Mimari maket; çeşitli ölçeklerdeki etüt ve uygulama maketleriyle mimarlık mesleğinin vazgeçilmez bir aracıdır. Ben mimari projeyi, müziğin notalarına benzetiyorum. Düşünce, yaratıcılık projede görülür. Ama uygulayıcı projeyi ne kadar aynen uygulamaya çalışsa da eğer mimar uygulamanın denetçisi değilse bir yorum farkı oluşur. Başında bulunmadığım uygulamalarda, çok defa düş kırıklığına uğradığımı bilirim. Bence mimari maket de bir ön uygulama sayılır ve maket yapımcısı kendisine verilen bilgiyi bir biçimde yorumlar. Maket, yapımcısının yeteneği ile gerçek ifadesini bulur, hatta projeyi değerlendirebilir.

Pelin Derviş’in kitabında yer verdiği eski maket yapımcıları; maket kartonunu öyle bir keyifle, ustalıkla keserlerdi ki yaptıkları maket kusursuz bir sanat eseri haline dönüşürdü. Kitapta, yine Sayın Derviş’in üç yıl önce gerçekleştirdiği Türkiye’de Mimari Maket sergisi izlenimlerden maket yapımında kullanılan araç gereçlerin fotoğraflarına kadar yok yok.

Pelin Derviş bir bakıma, Cumhuriyet dönemi mimarlık tarihini mimari maketler aracılığıyla bir kez daha anlatıyor. Kitaptaki maket yapımcılarının, çoğu arkadaşım olan kişilerin fotoğrafları neredeyse tüm meslek hayatımı hatırlatarak beni gerçekten duygulandırdı.

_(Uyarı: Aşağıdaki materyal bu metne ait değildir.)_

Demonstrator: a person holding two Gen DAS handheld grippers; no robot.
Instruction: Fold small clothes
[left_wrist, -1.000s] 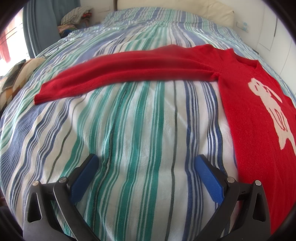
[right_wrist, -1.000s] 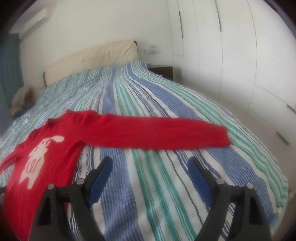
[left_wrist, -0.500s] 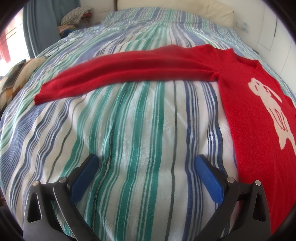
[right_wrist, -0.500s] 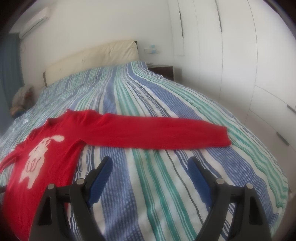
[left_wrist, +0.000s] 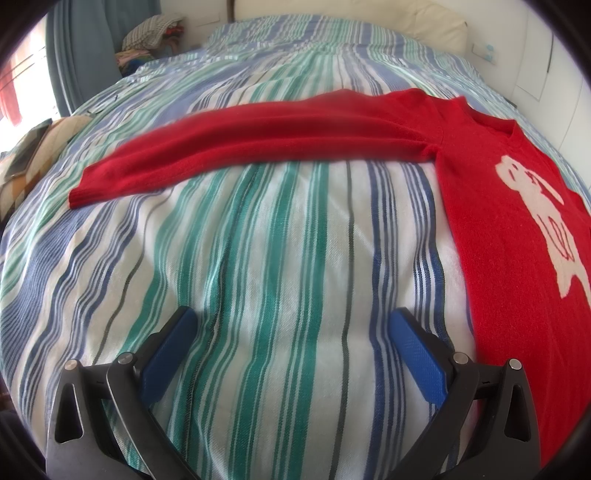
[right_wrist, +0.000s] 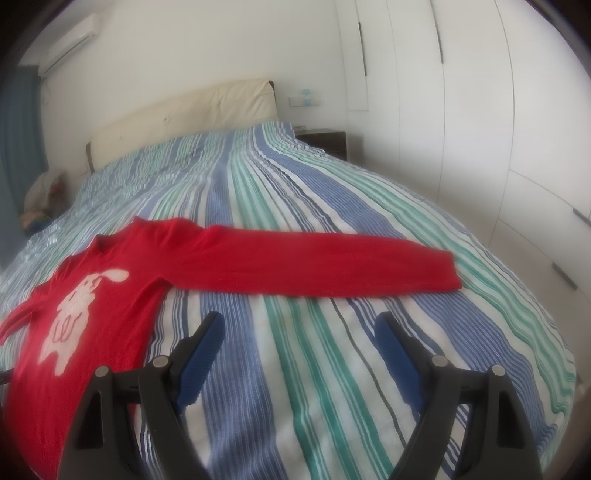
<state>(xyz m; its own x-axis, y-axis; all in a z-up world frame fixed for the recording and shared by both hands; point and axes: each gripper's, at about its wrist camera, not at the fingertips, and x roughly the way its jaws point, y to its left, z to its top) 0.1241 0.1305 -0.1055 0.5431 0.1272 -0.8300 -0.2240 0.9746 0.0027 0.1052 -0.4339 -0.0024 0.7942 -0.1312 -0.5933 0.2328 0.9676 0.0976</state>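
Red sweater (right_wrist: 122, 306) lies flat on the striped bed (left_wrist: 258, 258), sleeves spread, likely ready for folding. Left gripper (left_wrist: 291, 325) and right gripper (right_wrist: 299, 328) hover near, wide open, empty.

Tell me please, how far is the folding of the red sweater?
Done: the red sweater lies flat on the striped bedcover, sleeves spread. In hand: nothing; the left hand-held gripper and right hand-held gripper hang open above the cover. Left: every fold.
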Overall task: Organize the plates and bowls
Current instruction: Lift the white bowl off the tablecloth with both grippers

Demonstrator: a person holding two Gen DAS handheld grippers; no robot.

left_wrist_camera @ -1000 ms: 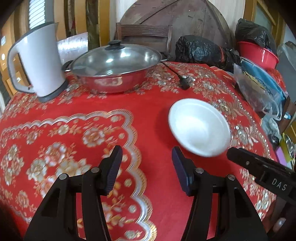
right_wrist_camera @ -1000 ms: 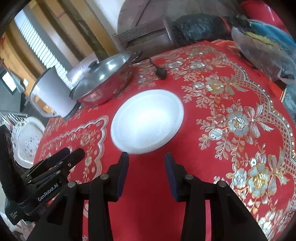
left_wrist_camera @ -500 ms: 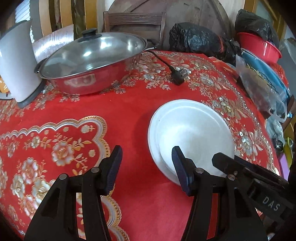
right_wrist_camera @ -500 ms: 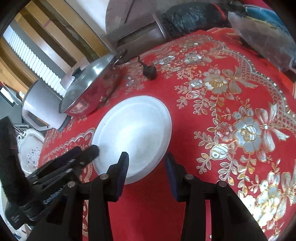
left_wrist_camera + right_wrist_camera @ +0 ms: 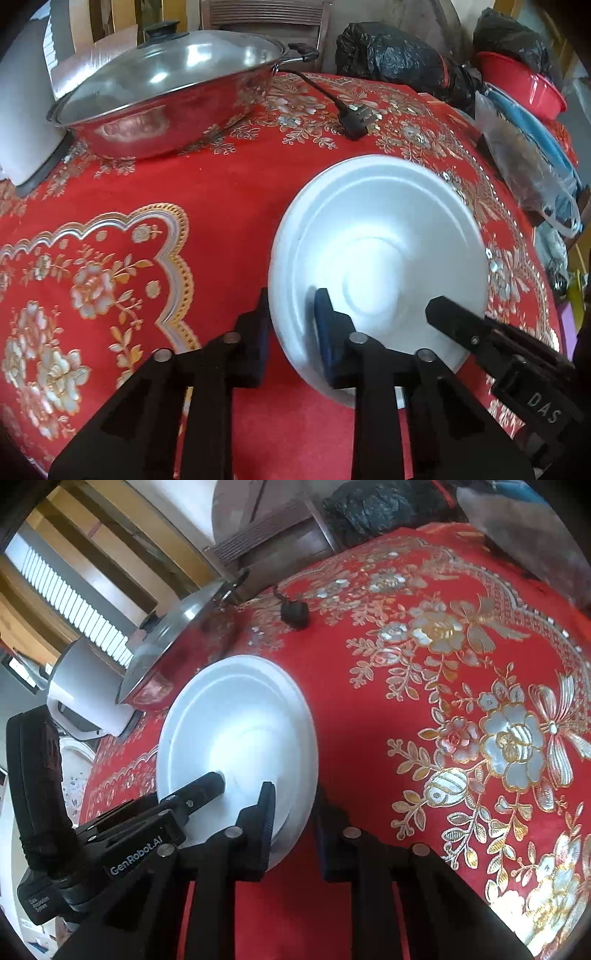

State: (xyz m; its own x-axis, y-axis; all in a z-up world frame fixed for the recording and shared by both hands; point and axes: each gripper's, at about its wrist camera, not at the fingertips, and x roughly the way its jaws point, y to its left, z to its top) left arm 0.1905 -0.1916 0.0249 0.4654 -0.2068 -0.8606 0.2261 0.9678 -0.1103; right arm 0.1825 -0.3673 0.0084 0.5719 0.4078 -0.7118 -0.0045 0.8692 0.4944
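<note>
A white bowl (image 5: 380, 236) sits on the red floral tablecloth (image 5: 207, 192). My left gripper (image 5: 291, 332) straddles its near left rim, one finger outside and one inside; the jaws have narrowed around the rim. My right gripper (image 5: 293, 819) straddles the bowl's (image 5: 240, 723) near right rim the same way. Each gripper shows in the other's view. Whether the pads press the rim is hard to tell.
A lidded steel wok (image 5: 166, 96) and a white kettle (image 5: 22, 110) stand at the back left. A black plug (image 5: 354, 118) lies behind the bowl. Black bags (image 5: 399, 62), a red basin (image 5: 524, 88) and plastic-wrapped items (image 5: 532, 158) crowd the right edge. A patterned plate (image 5: 74, 775) lies off-table, left.
Both grippers moved forward onto the bowl's near rim, one from each side, and their jaws narrowed around it. The bowl now looms larger in both views.
</note>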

Tüm bu fotoğrafların ve belgelerin, yazıların genç mimarlar için önemli bir ilham kaynağı olacağına inanıyorum. Kitabın, mesleğini seven tüm mimarların kitaplığında yer almasını diliyor, Sayın Pelin Derviş’i, bu önemli kitabı da mimarlığımıza kazandırdığı için kutluyorum.